The function think() in Brain.c causes one compute step for all neurons (read inputs -> compute output -> store output - > tag active synapses). The output is determined by a simple threshold function with some randomness to improve exploration. This randomness will be slowly decreased to improve exploitation near the end of training. Additionally, the connections between neurons are changed if required. Connections with a low absolute value are removed and replaced by a new random connection. The weight will be again initialized randomly.
In order to maximize reward, Brain.c contains a function called process_reward(). This changes the synapse weights according to the following formula: weight += learning_rate * recent_synapse_activity * reward. recent_synapse_activity will not be reset since it might have caused a reward which has not yet been processed. It will only be reset when reset_memory is called. This necessary for Simulations like CartPole in which the agent can "die".

# Hyperparameter optimization through an evolutionary algorithm
Evolution.py tries to find the optimal hyperparameters through random mutation.

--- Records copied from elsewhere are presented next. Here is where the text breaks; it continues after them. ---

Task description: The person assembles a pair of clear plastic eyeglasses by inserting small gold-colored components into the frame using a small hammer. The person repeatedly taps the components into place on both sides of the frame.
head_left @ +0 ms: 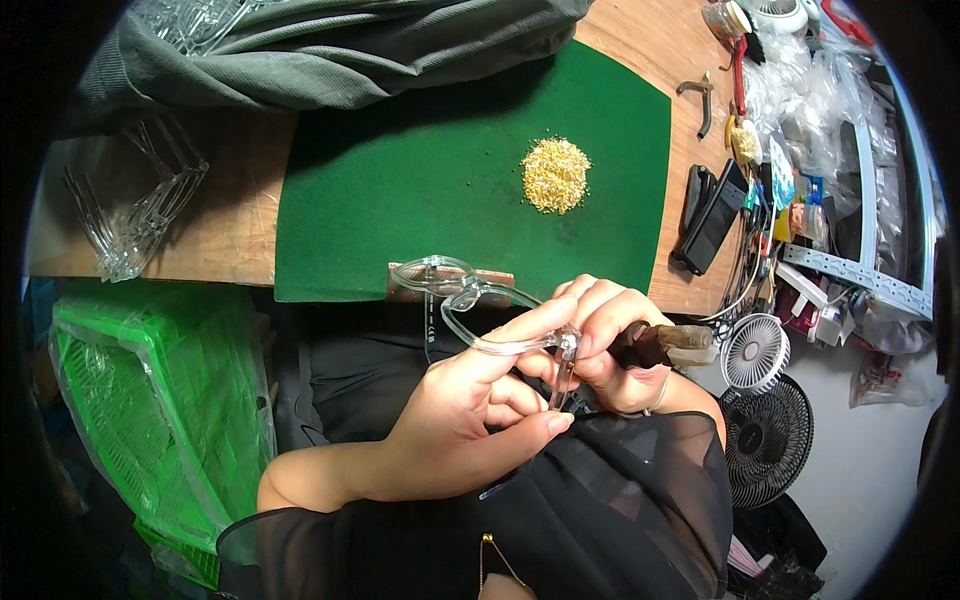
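Pale and transparent, an eyeglass frame (498, 348) is held in front of my chest, just off the near edge of the green mat. My left hand (465, 405) grips it, the thumb and fingers closing on the hinge end and the temple arm. On the other side my right hand (615, 325) has its fingertips at that same hinge. It also holds a tool with a dark brown, worn handle (665, 347) that ends in a paler, translucent tip. The tool's working end is hidden by my fingers.
A heap of tiny golden pieces (556, 178) lies on the green mat (400, 200). More clear frames (140, 220) are stacked at the left, beside grey cloth (330, 60). A green crate (150, 420) stands below. On the right are a phone (714, 220), pliers (704, 105) and a white fan (754, 353).
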`<state>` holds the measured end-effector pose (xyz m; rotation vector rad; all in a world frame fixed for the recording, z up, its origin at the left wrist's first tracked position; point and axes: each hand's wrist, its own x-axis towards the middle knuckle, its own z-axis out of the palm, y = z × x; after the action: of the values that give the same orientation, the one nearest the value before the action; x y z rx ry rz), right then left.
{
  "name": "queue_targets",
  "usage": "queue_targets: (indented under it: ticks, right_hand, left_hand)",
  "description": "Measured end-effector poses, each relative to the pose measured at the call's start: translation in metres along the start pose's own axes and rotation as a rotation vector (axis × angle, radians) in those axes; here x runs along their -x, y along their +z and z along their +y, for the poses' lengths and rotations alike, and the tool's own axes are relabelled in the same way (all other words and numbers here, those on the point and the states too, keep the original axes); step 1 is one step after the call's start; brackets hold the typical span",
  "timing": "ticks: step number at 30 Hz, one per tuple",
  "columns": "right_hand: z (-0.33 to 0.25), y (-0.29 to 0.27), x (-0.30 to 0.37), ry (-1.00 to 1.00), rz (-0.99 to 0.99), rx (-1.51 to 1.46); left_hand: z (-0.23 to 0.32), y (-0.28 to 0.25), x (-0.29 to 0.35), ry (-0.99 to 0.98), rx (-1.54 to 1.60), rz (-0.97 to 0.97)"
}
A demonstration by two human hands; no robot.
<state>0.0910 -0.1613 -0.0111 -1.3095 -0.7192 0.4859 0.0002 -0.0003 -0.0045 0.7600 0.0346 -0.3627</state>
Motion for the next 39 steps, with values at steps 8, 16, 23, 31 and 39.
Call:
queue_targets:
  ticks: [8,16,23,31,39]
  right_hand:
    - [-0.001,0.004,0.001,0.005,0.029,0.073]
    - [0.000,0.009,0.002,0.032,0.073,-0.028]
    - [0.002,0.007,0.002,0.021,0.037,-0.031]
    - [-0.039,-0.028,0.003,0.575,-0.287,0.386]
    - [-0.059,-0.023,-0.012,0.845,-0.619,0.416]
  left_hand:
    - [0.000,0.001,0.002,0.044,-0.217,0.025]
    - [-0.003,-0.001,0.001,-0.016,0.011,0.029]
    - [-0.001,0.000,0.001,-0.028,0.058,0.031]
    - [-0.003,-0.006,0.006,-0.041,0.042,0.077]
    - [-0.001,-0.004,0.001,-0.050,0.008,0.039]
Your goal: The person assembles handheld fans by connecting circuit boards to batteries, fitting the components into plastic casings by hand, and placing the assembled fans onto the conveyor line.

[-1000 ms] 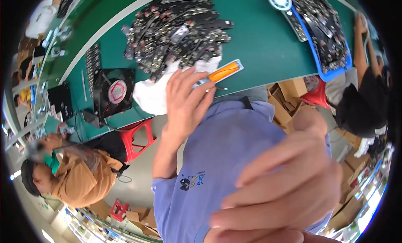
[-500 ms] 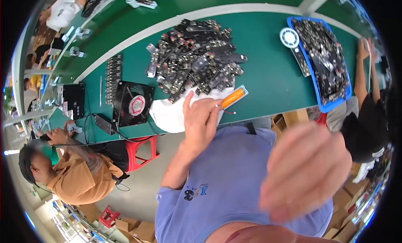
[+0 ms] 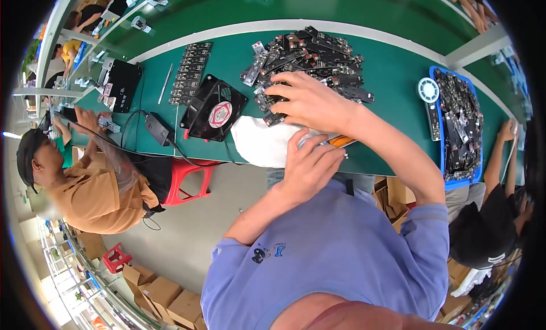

After each generation, the best agents are selected for the mating pool. The child agents will then receive random parameters from this pool. A specific percentage of these child parameters will additionally be mutated.

# Gym
This folder contains Python scripts to test the CUDA extension in the OpenAI gym. Currently there are scripts for the cartPole and for the half cheetah environment. The algorithm is able to solve the CartPole environment. However, it shows no sign of learning in the half cheetah simulation. This is probably caused by larger observation and action space.

# Example
![alt text](https://github.com/AlexanderKoch-Koch/EvolvingANN/blob/master/Example_Connectome.png "example connectome")

This is the connectome after playing 10 episodes of CartPole-v0. The circles represent the neurons. If they are green, they are currently firing. Input neurons only represent the input value. Their output is just the brain input. All the others are normal neurons. The output of the output neuron is used as an action which is fed into the environment. Otherwise, they are inactive. The thickness of the lines represents the absolute value of the related weight. Green means positive and red is negative.